Since arrays are never ragged, you can construct a dtype that is the size of a row:

dt = np.dtype([('', data.dtype)] * data.shape[1])

Using my shamelessly plugged answer here, you can view the original 2D array as 1D now:

view = np.ndarray(data.shape[:1], dtype=dt, buffer=data)

Searching can be done in a totally straightforward manner now:

key = np.array([('a', 'a')], dtype=dt)
index = np.searchsorted(view, key)

You can even find the insertion indices of incomplete elements by using the appropriate minimum values. For strings this would be ''.

Faster Comparison
You may get better mileage out of the comparison if you don't have to check each field of the dtype. You can make a similar dtype with a single homogeneous field:

dt2 = np.dtype([('row', data.dtype, data.shape[1])])

Constructing the view is the same as before:

view = np.ndarray(data.shape[:1], dtype=dt2, buffer=data)

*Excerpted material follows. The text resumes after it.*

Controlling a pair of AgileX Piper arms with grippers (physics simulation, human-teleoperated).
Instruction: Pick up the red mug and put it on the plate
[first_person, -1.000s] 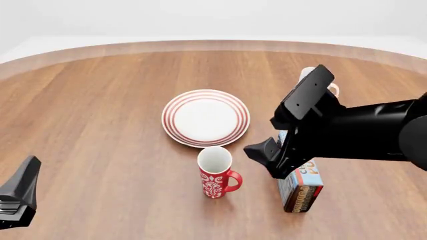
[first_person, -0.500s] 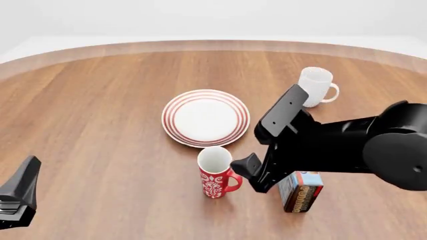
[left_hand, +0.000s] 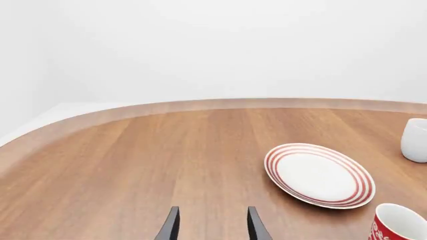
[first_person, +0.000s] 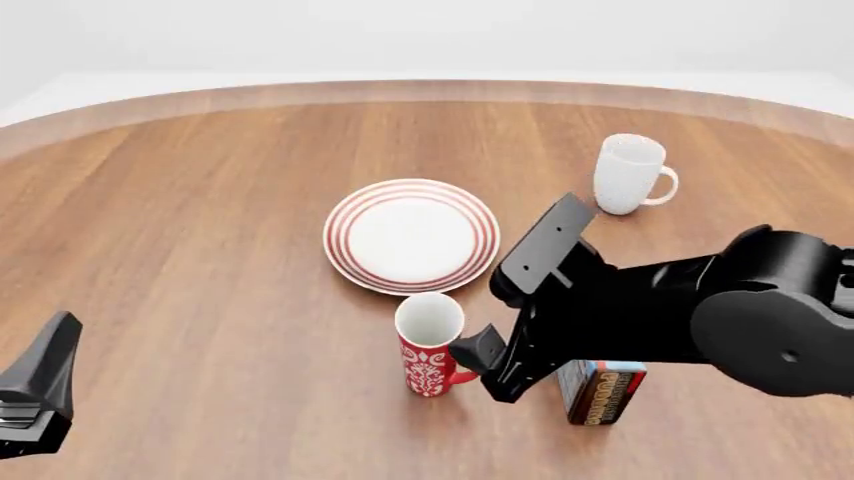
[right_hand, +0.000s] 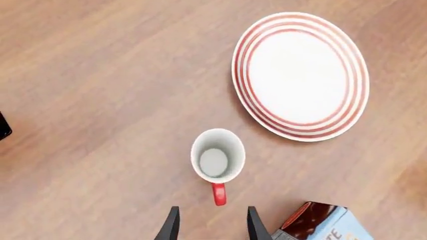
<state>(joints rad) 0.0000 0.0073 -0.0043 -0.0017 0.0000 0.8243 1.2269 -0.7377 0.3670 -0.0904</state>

The key is done a little differently this time (another plug here):

key = np.array([(['a', 'a'],)], dtype=dt2)

The sort order imposed on objects is not correct with this method: Sorting array of objects by row using custom dtype. I am leaving a reference here in case there is a fix in the linked question. Also, it is still quite useful for sorting integers.

Integer Mapping

If you have a finite number of objects to search, it is easier to map them to integers:

idata = np.empty(data.shape, dtype=int)
keys = [None] * data.shape[1]     # Map index to key per column
indices = [None] * data.shape[1]  # Map key to index per column
for i in range(data.shape[1]):
    keys[i], idata[:, i] = np.unique(data[:, i], return_inverse=True)
    indices[i] = {k: i for i, k in enumerate(keys[i])}  # Assumes hashable objects

idt = np.dtype([('row', idata.dtype, idata.shape[1])])
view = idata.view(idt).ravel()

This only works if data actually contains all the possible keys in each column. Otherwise, you will have to get the forward and reverse mappings by other means. Once you have that established, setting up the keys is much simpler, and only requires indices:

key = np.array([index[k] for index, k in zip(indices, ['a', 'a'])])

Further Improvements

If the number of categories you have is eight or less, and each category has 256 or fewer elements, you can construct an even better hash by fitting everything into a single np.uint64 element or so.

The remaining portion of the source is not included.